Lavina sengaja menyingkat kalimat chatnya karena ia kesal-selain kesulitan karena sedang makan menggunakan tangan-dengan pengirim pesan yang sok misterius seperti ini. Dulu, ia juga pernah mendapat pesan seperti ini. Tapi ternyata pengirim pesan tersebut adalah sosok lelaki yang ingin berniat jahat padanya. Walaupun hanya sekadar dari sosial media. Maka dari itu, ia tidak mau kejadian tersebut terulang kembali.

Kai.

Save ya, Luv😊

Jantung Lavina berdebar kencang saat membaca nama yang terpampang di roomchat-nya. Bahkan makanan yang tengah ia kunyah di dalam mulutnya pun sampai jatuh lagi ke piring karena ia membulatkan mulutnya.

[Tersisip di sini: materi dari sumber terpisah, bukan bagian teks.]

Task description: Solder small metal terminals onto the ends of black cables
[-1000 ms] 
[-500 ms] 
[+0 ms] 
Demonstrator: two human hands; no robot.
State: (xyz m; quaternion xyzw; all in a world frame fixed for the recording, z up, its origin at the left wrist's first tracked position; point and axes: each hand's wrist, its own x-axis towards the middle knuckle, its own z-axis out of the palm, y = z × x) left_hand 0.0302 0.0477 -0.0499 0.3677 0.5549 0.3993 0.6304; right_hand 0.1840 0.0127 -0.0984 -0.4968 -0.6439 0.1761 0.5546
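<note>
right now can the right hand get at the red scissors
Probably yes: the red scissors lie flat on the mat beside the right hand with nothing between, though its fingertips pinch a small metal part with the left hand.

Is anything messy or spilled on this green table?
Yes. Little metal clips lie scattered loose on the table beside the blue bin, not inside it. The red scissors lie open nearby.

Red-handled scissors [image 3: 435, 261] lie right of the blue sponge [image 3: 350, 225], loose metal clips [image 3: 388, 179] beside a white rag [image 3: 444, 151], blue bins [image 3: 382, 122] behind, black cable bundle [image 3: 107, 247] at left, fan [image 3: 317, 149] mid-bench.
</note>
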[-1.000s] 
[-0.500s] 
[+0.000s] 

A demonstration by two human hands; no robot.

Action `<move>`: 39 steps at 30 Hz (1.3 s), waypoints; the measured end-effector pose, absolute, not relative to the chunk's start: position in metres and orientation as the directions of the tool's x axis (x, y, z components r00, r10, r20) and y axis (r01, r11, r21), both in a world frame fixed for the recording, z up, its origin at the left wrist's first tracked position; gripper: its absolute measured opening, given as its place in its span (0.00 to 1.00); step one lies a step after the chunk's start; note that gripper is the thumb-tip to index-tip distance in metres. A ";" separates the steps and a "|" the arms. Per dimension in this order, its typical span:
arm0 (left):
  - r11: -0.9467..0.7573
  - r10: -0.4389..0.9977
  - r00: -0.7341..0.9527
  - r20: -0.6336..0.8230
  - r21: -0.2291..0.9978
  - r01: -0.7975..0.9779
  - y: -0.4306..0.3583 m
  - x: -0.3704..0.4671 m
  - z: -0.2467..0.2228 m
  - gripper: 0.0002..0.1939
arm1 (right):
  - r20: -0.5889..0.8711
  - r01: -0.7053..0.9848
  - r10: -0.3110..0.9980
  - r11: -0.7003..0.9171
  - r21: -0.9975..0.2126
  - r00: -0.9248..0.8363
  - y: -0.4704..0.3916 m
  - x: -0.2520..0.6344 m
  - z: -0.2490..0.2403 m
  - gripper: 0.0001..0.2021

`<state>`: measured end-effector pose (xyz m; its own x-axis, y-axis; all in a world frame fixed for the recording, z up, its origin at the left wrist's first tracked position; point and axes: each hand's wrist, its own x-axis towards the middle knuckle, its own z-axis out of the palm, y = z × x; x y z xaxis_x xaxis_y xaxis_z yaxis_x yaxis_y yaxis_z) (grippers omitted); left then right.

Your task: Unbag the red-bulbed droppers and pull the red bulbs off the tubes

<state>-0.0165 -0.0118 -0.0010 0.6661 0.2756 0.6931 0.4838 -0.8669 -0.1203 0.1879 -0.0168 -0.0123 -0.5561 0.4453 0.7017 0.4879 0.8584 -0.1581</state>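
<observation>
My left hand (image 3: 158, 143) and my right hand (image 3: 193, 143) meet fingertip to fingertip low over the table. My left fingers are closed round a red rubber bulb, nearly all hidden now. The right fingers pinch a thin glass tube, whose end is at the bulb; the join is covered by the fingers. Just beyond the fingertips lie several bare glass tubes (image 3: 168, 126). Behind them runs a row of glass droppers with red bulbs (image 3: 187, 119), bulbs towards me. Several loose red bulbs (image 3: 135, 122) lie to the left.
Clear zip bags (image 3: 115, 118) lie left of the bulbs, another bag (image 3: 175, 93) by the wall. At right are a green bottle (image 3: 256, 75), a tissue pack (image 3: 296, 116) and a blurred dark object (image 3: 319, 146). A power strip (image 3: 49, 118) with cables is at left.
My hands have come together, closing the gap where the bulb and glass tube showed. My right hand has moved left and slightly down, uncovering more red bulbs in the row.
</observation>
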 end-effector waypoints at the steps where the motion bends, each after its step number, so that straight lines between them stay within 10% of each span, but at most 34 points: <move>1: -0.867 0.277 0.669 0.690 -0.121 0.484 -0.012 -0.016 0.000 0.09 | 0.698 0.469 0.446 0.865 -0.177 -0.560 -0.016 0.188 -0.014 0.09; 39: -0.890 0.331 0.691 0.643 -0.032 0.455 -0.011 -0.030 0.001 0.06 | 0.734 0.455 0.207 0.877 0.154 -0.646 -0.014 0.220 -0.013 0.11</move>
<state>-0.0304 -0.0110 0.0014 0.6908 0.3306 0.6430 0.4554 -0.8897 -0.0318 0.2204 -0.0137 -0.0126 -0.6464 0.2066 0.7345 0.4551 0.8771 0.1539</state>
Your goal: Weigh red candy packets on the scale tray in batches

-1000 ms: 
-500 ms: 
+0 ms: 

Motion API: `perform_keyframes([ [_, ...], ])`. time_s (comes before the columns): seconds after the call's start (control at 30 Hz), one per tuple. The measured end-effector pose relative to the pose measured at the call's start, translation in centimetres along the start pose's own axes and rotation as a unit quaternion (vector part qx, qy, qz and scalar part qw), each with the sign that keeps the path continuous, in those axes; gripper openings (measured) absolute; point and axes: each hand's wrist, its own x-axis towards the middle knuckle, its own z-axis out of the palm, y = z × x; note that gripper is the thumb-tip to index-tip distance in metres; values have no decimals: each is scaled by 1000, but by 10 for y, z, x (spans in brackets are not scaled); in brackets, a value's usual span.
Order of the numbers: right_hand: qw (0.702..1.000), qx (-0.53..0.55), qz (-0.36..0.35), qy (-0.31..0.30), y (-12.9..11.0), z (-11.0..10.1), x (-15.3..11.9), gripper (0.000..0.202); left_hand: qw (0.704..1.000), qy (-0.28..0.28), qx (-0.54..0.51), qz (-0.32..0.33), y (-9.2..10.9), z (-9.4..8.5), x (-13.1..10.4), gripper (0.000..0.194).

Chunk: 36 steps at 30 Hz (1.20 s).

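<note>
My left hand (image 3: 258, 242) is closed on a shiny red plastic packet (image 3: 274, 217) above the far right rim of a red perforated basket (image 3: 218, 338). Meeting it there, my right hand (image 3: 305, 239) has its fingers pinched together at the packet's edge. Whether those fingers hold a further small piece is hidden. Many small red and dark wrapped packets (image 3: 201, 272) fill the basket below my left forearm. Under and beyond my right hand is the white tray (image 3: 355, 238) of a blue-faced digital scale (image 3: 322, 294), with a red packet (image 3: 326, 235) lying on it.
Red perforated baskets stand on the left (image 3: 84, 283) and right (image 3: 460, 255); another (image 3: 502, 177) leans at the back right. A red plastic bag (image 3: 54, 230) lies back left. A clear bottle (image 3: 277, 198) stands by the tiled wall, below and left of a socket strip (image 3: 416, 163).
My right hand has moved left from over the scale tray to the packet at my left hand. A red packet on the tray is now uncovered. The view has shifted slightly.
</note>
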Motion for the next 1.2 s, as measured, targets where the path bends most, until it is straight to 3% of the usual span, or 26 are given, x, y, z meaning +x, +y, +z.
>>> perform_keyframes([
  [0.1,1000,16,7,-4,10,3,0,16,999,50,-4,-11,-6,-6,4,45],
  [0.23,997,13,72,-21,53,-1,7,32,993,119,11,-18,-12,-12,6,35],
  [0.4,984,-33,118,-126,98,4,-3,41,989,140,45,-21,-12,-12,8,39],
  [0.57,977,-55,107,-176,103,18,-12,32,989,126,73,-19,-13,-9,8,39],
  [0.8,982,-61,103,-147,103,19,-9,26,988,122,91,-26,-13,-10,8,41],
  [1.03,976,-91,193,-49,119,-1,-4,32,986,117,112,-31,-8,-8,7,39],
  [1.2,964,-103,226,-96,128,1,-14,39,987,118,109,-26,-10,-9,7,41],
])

Bukannya lebay. Ia benar-benar terkejut bahwa perkataan Dania tadi benar-benar menjadi nyata. Lavina langsung mengetik kata 'oke' lalu mengirimnya. Setelahnya, ia meletakkan ponselnya lagi ke atas meja. Lalu ia melanjutkan kegiatan makannya yang sempat tertunda. Ponselnya kembali bergetar, namun Ia lebih memilih untuk melahap semua makanannya terlebih dahulu, baru membalas pesan dari Kai.

Mau bagaimanapun, urusan perut memang lebih penting dari doi sekalipun.